Instructions for the task: Write out the material below exactly, beginning at the line that contains "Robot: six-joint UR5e" and ending with its last line, both ends included; write nothing else.
____
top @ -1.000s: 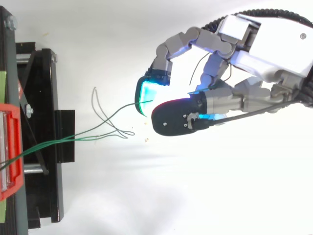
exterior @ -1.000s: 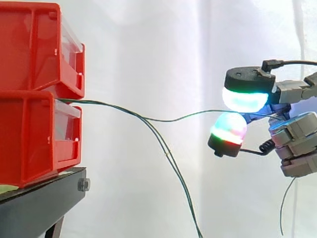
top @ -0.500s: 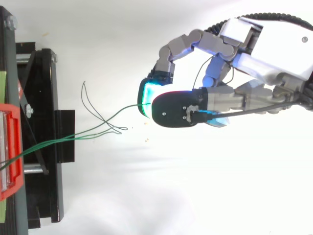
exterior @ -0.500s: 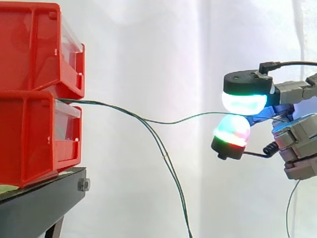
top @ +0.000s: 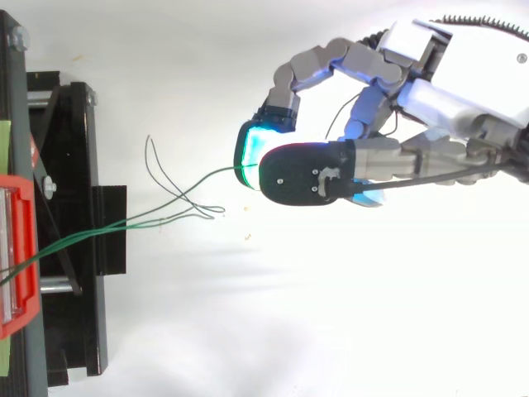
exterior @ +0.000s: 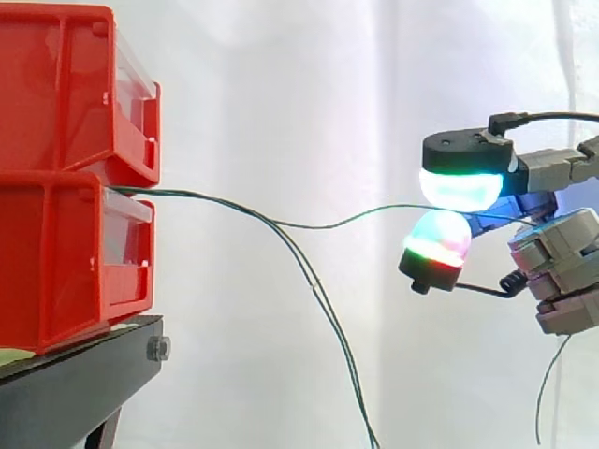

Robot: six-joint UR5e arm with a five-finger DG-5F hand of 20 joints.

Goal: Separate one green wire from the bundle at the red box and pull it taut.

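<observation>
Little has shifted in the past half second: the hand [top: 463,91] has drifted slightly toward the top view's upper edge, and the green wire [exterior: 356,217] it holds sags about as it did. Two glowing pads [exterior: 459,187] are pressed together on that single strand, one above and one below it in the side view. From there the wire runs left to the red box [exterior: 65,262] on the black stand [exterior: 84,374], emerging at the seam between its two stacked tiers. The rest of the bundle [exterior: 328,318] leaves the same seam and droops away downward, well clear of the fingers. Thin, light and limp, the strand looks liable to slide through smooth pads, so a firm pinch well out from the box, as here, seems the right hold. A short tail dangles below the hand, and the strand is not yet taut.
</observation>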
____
Finished exercise:
Robot: six-joint UR5e arm with a five-finger DG-5F hand of 20 joints.

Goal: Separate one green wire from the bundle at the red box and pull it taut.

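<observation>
Little has shifted in the past half second: the hand [top: 463,91] has drifted slightly toward the top view's upper edge, and the green wire [exterior: 356,217] it holds sags about as it did. Two glowing pads [exterior: 459,187] are pressed together on that single strand, one above and one below it in the side view. From there the wire runs left to the red box [exterior: 65,262] on the black stand [exterior: 84,374], emerging at the seam between its two stacked tiers. The rest of the bundle [exterior: 328,318] leaves the same seam and droops away downward, well clear of the fingers. Thin, light and limp, the strand looks liable to slide through smooth pads, so a firm pinch well out from the box, as here, seems the right hold. A short tail dangles below the hand, and the strand is not yet taut.
</observation>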

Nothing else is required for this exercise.